Ecologistas en Acción considera que:
En primer lugar, si los empresarios desean apostar por la energía nuclear para uso civil en España, lo tienen fácil: Ellos son los empresarios y poseen el capital, no tienen más que invertir en construir nuevas centrales nucleares. En estos momentos de liberalización del mercado de generación de electricidad no existe ningún impedimento legal para instalar nuevas centrales nucleares. La moratoria terminó en 1994 y se cerró definitivamente con el Protocolo Eléctrico de 1999. Si las eléctricas no han optado por embarcarse en nuevos proyectos nucleares es únicamente por las enormes inversiones necesarias y los enormes riesgos financieros que tal aventura conlleva. Finalmente, el precio de una instalación nuclear, muy intensiva en capital, dependerá de los tipos de interés.

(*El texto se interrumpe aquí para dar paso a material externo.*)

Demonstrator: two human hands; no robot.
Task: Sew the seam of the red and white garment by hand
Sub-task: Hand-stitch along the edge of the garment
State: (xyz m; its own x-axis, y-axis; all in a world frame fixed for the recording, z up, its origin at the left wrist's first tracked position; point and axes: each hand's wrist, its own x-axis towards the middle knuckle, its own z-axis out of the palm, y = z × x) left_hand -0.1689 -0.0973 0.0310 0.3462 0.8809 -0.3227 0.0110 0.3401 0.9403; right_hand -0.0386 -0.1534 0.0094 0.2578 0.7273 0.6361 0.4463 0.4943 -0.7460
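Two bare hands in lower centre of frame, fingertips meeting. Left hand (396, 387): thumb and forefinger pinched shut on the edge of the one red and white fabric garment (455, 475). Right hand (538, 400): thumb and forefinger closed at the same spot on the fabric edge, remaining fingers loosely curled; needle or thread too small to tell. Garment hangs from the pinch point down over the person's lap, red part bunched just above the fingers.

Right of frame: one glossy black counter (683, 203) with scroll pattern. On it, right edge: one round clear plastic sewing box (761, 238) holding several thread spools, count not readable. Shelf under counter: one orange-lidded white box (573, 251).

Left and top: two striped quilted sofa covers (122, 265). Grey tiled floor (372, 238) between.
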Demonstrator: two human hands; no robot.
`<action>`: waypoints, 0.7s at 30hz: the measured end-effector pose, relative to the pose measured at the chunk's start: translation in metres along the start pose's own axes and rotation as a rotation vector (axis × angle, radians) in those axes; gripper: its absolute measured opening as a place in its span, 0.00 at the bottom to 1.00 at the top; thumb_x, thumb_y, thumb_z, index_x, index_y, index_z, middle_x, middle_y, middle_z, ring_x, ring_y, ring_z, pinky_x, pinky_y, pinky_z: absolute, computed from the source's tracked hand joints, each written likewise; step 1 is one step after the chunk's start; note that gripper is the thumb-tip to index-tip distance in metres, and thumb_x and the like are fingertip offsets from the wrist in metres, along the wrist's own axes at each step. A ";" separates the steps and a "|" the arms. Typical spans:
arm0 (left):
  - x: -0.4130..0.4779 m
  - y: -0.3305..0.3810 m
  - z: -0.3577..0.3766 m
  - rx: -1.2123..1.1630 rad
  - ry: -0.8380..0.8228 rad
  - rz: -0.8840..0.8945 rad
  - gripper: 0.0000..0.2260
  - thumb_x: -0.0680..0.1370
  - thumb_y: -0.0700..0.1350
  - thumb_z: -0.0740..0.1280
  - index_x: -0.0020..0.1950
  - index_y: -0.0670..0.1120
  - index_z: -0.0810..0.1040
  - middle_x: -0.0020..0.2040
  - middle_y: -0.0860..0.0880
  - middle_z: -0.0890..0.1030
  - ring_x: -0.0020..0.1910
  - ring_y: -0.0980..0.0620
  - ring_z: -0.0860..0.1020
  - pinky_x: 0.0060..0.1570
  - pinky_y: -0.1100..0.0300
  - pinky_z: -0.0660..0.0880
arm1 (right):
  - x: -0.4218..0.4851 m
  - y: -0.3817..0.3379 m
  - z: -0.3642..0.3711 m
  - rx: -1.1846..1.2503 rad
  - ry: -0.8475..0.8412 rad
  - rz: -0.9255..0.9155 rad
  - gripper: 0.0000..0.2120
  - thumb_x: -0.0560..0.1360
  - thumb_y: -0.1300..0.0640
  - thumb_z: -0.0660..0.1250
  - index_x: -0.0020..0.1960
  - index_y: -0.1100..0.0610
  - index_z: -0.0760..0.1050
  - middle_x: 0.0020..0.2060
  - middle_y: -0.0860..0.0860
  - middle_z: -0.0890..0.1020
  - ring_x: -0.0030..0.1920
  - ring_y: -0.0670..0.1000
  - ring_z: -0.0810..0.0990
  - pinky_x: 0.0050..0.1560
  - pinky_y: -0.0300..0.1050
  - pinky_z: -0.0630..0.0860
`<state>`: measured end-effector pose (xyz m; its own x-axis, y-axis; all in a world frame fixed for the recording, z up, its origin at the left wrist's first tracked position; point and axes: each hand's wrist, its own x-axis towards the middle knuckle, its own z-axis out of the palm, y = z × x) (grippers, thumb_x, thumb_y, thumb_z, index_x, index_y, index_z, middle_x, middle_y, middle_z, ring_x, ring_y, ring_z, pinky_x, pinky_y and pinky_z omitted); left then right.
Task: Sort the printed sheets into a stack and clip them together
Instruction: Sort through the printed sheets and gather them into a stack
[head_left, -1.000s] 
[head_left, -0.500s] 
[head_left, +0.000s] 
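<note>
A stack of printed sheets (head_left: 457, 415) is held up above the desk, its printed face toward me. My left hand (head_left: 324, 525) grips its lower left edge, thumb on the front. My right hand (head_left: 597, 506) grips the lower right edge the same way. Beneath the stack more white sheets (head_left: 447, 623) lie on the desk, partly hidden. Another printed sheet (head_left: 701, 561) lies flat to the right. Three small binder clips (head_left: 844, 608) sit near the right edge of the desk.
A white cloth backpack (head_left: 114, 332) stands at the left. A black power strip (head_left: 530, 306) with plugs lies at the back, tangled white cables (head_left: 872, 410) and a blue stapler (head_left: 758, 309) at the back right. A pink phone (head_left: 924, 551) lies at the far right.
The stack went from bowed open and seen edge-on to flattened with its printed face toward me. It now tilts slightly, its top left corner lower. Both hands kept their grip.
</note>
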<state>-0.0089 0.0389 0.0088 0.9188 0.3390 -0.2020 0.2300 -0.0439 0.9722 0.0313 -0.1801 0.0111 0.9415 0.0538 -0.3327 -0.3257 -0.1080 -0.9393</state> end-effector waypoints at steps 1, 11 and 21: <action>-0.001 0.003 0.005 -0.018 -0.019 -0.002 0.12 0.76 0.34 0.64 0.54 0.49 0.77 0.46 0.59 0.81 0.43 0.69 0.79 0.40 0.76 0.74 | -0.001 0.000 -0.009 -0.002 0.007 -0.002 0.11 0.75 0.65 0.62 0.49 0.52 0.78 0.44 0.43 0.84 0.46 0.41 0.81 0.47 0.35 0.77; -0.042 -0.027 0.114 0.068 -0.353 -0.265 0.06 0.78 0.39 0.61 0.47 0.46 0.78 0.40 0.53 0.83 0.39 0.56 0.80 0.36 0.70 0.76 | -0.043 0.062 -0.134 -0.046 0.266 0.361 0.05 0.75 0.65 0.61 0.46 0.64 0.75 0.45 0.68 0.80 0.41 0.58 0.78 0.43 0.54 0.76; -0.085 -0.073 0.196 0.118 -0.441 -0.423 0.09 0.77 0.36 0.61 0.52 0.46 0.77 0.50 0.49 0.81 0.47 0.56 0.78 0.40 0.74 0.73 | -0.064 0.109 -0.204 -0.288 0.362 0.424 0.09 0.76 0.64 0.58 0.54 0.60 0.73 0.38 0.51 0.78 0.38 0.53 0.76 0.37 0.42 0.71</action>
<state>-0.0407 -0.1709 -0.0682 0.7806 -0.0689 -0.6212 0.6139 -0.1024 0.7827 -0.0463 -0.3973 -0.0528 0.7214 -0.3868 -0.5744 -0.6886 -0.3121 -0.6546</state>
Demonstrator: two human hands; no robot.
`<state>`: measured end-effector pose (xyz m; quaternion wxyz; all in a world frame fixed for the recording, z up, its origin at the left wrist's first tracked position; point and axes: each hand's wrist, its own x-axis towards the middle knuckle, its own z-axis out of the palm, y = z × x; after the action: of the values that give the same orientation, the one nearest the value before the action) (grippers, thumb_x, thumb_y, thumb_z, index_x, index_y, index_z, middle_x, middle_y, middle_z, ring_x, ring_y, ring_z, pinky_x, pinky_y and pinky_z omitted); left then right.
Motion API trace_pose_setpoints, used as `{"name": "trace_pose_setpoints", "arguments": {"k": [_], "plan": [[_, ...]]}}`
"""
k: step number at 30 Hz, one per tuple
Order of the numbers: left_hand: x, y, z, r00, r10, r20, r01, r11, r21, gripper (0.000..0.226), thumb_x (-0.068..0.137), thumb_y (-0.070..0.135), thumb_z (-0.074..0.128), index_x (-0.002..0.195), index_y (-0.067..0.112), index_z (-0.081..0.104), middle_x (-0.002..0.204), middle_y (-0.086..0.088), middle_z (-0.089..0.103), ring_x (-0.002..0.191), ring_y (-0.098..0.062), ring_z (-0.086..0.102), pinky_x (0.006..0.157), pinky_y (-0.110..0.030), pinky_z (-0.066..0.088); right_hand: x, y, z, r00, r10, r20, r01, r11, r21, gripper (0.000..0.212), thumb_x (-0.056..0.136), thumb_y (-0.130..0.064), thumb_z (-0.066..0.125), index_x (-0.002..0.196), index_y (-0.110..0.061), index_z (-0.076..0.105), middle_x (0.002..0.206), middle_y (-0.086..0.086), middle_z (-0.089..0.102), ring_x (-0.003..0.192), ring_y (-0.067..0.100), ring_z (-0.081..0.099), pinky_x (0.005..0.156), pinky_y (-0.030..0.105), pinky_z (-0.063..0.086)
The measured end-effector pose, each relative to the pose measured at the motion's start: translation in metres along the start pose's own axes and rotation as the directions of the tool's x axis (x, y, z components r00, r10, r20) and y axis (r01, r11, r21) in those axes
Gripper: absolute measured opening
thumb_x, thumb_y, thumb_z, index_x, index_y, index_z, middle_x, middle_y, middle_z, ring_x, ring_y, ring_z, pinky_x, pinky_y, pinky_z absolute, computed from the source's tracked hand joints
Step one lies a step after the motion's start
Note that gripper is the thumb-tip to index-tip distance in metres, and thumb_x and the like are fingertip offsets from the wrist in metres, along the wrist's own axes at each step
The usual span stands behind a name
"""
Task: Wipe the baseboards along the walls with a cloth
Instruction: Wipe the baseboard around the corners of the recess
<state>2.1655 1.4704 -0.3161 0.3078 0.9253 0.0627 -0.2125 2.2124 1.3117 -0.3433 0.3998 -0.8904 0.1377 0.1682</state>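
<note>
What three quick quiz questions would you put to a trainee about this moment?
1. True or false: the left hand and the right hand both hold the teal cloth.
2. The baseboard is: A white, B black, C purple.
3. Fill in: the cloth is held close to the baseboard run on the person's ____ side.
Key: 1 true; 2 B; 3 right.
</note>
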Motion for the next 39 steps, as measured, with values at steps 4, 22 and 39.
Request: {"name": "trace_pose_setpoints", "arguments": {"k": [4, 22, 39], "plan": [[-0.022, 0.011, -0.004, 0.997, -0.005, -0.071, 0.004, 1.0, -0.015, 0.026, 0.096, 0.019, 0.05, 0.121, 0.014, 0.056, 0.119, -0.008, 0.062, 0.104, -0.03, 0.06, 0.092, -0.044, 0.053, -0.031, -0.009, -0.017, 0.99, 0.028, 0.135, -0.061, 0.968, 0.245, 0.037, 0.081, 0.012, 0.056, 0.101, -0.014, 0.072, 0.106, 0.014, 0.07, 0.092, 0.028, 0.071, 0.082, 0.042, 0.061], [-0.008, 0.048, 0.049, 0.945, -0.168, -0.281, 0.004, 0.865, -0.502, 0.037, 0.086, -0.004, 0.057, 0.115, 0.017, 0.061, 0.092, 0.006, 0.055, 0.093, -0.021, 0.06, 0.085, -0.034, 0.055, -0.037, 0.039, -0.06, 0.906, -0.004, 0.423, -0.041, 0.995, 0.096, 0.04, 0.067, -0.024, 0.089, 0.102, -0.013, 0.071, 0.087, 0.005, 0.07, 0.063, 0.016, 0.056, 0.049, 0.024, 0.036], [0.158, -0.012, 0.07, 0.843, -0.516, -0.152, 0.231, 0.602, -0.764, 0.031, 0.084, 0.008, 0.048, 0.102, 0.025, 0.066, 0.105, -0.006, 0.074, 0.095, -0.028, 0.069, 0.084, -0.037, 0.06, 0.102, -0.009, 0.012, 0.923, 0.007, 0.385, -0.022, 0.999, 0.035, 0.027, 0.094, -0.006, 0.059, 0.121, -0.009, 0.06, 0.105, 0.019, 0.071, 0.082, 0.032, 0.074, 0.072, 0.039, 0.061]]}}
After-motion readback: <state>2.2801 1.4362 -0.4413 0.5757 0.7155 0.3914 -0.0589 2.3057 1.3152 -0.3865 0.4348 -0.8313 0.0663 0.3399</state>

Si la energía nuclear despega en algún momento, será por el apoyo político del Estado que garantice el retorno de esas enormes inversiones. Tal como ha ocurrido en EEUU, donde el gobierno de Bush ha invertido un monto de 6000 millones de dólares con el fin de garantizar la rentabilidad de la energía nuclear. La reacción del sector ha sido más que timorata. Estas inversiones sólo han propiciado la aparición de seis nuevos proyectos (recuérdese que Bush hablaba de la construcción de 100 centrales térmicas y nucleares). Asimismo, la central de Olkiluoto, que se está construyendo en Finlandia, sólo es viable por el fuerte apoyo político y económico del gobierno a pesar de lo cual acarrea un sobrecoste de 1500 millones de euros y un retraso de dos años. Contrasta esta necesidad de apoyo político y financiero con las declaraciones de la CEOE en el sentido de que existen demasiadas reglas que vician el mercado: Han sido estas mismas reglas las que han causado el parón nuclear en Europa y en el resto del mundo. Los nuevos proyectos de nucleares hay que buscarlos en países donde no existen suficientes garantías y donde la sociedad es demasiado débil.
Decir que la energía nuclear proporciona a España independencia energética porque los elementos combustibles se fabrican aquí es como decir que el petróleo también nos da independencia energética porque todo el que se consume se refina en nuestro país. Asimismo, atribuir a las nucleares una capacidad absoluta de garantizar el suministro supone ignorar los problemas intrínsecos de estas instalaciones que a menudo sufren paradas no programadas. Sin ir más lejos en 2007 se han producido ya 22 paradas no programadas de centrales nucleares y en la última punta de consumo, que Red Eléctrica se quejaba de haber tenido problemas para superar, había dos centrales con 2000 MW de potencia, en parada para recarga. Y la central nuclear de Vandellós II (Tarragona) estuvo prácticamente la mitad del año 2005 sin funcionar por graves problemas de corrosión. La tragedia para la industria nuclear viene del hecho de que la energía nuclear más baratas es la producida por las centrales nucleares más viejas, justo aquéllas que más problemas y más paradas sufren.
No se puede calificar de ecológica a esta fuente de energía insegura, que genera residuos radiactivos peligrosos durante cientos de miles de años y cuyos efectos sobre la salud de mineros del uranio y de los trabajadores de las centrales son muy perjudiciales.